* [WORK REQUEST]
Locate every line below that contains the word "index" and copy it.

═════ COLLECTED DATA

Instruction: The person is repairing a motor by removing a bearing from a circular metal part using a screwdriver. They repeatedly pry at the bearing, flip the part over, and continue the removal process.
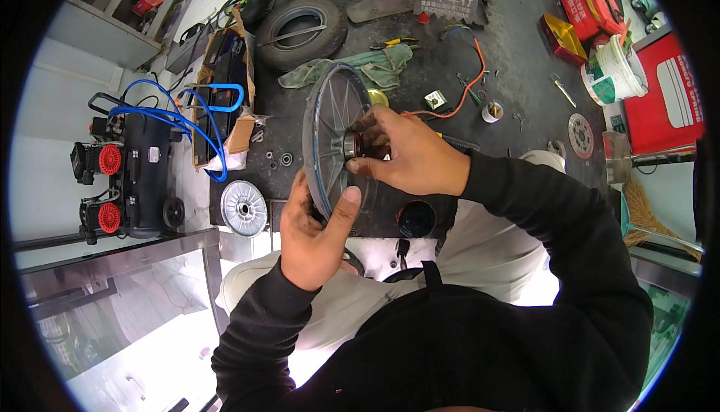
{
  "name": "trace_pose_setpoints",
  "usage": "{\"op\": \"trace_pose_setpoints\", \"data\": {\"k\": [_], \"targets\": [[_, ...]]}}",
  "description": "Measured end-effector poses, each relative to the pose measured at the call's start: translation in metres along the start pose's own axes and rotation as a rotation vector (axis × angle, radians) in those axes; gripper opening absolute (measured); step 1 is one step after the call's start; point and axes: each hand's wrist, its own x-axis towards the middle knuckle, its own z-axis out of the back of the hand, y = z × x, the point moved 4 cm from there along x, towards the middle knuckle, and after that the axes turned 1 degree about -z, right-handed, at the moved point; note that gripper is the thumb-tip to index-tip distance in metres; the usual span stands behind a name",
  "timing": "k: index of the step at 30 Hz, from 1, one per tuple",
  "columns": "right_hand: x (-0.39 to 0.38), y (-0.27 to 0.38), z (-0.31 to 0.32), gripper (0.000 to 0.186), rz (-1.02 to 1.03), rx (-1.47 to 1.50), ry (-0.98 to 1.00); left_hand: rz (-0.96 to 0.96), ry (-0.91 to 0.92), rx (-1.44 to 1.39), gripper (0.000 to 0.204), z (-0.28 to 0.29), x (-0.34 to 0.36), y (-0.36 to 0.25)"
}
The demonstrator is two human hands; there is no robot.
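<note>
Left hand (pixel 315 236) clamps lower rim of spoked wheel (pixel 335 138), held upright on edge; right hand (pixel 405 153) pinches red hub part (pixel 352 144) at wheel centre.

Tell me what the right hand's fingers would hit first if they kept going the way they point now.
The right hand points leftward, its fingers already touching the round metal hub of the grey spoked wheel. They would press into that hub first; depth beyond is unclear.
</note>
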Motion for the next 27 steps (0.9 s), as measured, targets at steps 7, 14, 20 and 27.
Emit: {"op": "trace_pose_setpoints", "data": {"k": [7,14,20,27], "targets": [[0.001,-0.001,-0.001,0.059,-0.04,-0.018,0.044,-0.007,-0.002,0.061,0.048,0.0,-0.002,0.002],[0.001,-0.003,-0.001,0.055,-0.033,-0.017,0.052,0.023,-0.012,0.046,0.056,-0.001,-0.002,-0.003],[0.001,-0.002,0.0,0.05,0.008,-0.058,0.059,0.082,-0.038,-0.009,0.059,0.0,-0.005,-0.003],[-0.001,0.007,0.003,0.048,0.206,-0.139,-0.044,0.044,-0.028,0.003,0.053,0.002,-0.004,-0.005]]}}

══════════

* [RESPONSE AREA]
  "description": "Measured end-effector poses, each relative to the pose measured at the call's start: translation in metres along the start pose's own axes and rotation as a rotation vector (axis × angle, radians) in those axes; gripper opening absolute (measured); step 1 is one step after the call's start; point and axes: each hand's wrist, its own x-axis towards the middle knuckle, its own z-axis out of the back of the hand, y = z × x, the point moved 4 cm from there along x, towards the middle knuckle, and after that the axes turned 1 degree about -z, right-handed, at the moved point; note that gripper is the thumb-tip to index-tip distance in metres; the usual span stands behind a name",
  "timing": "k: index of the step at 30 Hz, from 1, one per tuple",

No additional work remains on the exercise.